* [WHAT YOU WILL DO]: For the data below, report how many lines include the word "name", and write nothing else.

[Data entries]
----
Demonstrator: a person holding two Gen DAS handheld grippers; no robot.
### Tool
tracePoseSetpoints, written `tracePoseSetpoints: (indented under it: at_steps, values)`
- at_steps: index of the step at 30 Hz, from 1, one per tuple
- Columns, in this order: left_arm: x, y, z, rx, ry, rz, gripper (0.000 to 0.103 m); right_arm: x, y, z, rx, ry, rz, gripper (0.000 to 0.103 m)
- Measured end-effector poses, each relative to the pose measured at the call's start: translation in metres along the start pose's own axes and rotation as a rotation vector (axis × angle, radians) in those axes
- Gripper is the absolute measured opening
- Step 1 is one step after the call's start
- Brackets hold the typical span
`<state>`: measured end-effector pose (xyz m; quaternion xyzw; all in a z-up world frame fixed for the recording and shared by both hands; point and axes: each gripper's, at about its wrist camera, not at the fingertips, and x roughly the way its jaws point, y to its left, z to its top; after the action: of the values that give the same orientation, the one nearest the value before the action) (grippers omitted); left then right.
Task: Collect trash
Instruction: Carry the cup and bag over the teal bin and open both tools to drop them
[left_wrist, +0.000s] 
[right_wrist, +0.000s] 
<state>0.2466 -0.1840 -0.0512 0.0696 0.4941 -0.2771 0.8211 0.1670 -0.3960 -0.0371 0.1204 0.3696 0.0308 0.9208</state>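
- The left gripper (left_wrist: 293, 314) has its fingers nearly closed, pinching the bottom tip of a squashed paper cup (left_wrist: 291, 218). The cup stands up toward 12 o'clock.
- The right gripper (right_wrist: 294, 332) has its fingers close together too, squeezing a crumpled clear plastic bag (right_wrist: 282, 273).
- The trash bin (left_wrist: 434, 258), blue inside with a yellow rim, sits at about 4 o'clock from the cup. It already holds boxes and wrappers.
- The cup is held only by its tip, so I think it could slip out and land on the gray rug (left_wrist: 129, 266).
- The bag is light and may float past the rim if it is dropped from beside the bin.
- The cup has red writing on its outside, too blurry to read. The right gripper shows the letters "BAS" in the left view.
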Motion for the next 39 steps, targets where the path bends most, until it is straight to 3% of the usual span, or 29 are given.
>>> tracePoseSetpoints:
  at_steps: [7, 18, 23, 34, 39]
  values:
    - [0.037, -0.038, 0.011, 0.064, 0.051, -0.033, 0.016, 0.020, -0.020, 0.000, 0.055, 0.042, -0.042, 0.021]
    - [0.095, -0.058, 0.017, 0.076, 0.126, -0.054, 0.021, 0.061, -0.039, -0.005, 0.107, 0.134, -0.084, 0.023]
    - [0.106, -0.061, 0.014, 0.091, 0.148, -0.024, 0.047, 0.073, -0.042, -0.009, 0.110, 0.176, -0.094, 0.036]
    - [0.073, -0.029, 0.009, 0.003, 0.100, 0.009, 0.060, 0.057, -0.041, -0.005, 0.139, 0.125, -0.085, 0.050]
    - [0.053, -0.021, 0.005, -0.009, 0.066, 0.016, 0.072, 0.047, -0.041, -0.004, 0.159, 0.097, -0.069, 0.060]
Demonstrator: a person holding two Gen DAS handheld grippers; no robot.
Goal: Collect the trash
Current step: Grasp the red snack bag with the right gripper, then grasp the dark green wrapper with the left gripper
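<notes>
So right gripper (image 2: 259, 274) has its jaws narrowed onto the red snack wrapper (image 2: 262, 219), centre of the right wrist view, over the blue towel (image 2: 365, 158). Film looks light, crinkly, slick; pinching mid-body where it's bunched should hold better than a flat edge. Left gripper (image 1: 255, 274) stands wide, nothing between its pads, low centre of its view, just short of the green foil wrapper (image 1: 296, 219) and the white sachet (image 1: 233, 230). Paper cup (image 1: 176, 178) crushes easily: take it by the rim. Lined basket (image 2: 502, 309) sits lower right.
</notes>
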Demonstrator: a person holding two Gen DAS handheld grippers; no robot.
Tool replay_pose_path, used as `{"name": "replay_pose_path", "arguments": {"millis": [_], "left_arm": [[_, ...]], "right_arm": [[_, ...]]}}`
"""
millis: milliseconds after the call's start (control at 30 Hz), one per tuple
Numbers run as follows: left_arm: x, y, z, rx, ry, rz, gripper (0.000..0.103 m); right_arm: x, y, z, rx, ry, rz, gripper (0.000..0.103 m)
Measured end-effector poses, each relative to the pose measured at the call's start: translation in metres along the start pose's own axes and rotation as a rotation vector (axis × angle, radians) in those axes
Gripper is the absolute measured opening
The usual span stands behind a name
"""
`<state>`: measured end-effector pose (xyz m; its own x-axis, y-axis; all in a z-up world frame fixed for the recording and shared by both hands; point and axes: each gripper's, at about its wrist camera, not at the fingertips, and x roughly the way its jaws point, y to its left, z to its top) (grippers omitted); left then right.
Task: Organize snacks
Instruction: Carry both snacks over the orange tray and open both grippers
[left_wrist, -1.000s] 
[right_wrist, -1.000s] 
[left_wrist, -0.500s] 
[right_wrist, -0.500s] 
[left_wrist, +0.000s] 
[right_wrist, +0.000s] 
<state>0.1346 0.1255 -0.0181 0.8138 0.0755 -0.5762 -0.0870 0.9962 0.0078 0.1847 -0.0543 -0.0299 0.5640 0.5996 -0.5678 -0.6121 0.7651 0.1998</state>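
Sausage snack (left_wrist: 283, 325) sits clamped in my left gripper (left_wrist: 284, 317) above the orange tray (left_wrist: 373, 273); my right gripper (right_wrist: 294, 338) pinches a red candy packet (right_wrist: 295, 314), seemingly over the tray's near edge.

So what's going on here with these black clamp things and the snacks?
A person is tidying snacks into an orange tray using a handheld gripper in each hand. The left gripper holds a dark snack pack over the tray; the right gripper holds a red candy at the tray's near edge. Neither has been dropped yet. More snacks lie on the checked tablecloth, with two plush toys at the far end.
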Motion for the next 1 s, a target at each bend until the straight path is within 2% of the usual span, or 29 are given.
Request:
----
* [OUTPUT]: 2